▸ **Source information**
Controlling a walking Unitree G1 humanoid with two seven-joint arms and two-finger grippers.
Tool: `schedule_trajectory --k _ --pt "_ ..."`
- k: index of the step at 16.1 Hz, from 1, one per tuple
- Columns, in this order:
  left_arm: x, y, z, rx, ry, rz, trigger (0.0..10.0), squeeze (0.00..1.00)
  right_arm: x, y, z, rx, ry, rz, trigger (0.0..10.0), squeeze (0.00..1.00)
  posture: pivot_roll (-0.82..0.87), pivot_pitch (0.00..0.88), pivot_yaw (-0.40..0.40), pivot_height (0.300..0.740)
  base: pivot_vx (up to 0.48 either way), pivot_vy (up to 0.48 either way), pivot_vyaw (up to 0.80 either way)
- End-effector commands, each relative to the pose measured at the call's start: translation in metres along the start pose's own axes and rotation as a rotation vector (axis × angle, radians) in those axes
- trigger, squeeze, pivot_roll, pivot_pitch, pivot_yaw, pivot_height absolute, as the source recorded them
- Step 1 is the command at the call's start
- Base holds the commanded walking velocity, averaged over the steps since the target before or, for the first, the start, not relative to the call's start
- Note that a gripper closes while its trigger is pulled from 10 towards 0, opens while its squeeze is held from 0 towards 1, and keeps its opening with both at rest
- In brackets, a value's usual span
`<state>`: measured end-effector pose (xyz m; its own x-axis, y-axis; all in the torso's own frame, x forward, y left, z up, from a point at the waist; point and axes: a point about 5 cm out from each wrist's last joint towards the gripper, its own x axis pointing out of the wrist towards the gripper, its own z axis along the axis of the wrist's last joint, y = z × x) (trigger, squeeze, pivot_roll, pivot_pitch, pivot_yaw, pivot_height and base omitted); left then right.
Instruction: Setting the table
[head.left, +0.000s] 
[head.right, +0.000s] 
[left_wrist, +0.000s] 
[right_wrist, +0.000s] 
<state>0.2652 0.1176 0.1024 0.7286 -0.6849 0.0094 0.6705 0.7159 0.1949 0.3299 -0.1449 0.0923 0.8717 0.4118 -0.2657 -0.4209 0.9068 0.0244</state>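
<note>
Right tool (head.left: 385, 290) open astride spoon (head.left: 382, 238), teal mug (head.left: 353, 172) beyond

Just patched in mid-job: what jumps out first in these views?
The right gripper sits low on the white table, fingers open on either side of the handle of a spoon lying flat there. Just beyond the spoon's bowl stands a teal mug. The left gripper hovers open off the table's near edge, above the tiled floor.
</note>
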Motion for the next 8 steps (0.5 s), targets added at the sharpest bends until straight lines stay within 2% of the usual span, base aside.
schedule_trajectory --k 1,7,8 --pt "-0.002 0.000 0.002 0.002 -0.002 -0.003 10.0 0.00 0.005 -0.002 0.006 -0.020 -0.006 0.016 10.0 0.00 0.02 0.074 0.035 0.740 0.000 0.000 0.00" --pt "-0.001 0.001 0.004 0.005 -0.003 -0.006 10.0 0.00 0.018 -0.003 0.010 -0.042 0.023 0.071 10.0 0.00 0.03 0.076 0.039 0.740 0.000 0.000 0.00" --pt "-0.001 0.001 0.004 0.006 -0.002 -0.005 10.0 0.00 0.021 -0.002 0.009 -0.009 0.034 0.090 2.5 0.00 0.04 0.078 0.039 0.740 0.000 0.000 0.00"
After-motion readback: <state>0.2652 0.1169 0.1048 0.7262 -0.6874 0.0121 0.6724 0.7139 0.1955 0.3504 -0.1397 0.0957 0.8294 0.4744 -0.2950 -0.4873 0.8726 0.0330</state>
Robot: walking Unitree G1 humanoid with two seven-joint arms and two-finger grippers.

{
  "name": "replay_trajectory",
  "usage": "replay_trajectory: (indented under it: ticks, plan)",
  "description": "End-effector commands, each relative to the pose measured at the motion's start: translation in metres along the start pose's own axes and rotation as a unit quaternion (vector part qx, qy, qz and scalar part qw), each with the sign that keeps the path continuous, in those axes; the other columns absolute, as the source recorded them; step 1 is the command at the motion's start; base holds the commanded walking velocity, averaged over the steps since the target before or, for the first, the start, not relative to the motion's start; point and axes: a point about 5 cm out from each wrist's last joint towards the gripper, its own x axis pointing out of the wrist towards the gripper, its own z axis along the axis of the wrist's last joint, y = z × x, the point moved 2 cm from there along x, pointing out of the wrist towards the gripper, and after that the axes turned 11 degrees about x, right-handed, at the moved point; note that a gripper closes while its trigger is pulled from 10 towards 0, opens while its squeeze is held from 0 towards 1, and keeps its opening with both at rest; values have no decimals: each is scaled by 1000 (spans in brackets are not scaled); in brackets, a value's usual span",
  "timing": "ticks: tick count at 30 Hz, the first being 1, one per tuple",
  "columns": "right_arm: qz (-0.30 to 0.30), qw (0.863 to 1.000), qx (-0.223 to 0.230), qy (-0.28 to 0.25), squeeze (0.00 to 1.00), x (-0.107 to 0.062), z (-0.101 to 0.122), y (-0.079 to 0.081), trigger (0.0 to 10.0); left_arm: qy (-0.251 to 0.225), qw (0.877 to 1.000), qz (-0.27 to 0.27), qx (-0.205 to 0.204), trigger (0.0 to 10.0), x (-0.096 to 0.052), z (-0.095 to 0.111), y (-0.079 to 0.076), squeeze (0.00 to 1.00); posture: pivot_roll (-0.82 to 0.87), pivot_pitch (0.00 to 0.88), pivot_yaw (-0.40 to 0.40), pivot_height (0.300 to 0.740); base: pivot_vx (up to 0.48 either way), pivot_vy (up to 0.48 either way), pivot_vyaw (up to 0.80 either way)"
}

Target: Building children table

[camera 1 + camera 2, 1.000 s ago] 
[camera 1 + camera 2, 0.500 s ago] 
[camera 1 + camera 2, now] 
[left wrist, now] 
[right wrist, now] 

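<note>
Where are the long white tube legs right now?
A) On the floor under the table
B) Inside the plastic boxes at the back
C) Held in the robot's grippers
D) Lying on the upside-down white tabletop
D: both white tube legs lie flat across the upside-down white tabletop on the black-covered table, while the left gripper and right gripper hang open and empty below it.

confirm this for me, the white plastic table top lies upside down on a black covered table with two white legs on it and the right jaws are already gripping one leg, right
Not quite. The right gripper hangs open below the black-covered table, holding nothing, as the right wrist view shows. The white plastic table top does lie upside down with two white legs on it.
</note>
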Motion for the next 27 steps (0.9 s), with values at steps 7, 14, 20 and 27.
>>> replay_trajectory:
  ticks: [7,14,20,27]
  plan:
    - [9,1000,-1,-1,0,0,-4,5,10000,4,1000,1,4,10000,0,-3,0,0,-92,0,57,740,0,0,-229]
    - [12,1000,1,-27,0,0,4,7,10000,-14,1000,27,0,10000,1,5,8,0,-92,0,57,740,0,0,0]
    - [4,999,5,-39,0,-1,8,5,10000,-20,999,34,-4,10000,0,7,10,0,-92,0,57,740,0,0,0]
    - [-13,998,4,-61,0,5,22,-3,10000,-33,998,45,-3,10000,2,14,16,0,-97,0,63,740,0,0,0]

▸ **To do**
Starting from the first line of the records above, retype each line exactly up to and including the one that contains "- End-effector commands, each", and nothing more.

▸ **Answer section**
Controlling a walking Unitree G1 humanoid with two seven-joint arms and two-finger grippers.
Tool: `schedule_trajectory --k _ --pt "_ ..."`
- k: index of the step at 16.1 Hz, from 1, one per tuple
- Columns, in this order:
  left_arm: x, y, z, rx, ry, rz, trigger (0.0..10.0), squeeze (0.00..1.00)
  right_arm: x, y, z, rx, ry, rz, trigger (0.0..10.0), squeeze (0.00..1.00)
  posture: pivot_roll (-0.82..0.87), pivot_pitch (0.00..0.88), pivot_yaw (-0.40..0.40), pivot_height (0.300..0.740)
  base: pivot_vx (up to 0.48 either way), pivot_vy (up to 0.48 either way), pivot_vyaw (up to 0.80 either way)
- End-effector commands, each relative to the pose measured at the call's start: translation in metres along the start pose's own axes and rotation as a rotation vector (axis × angle, radians) in those axes

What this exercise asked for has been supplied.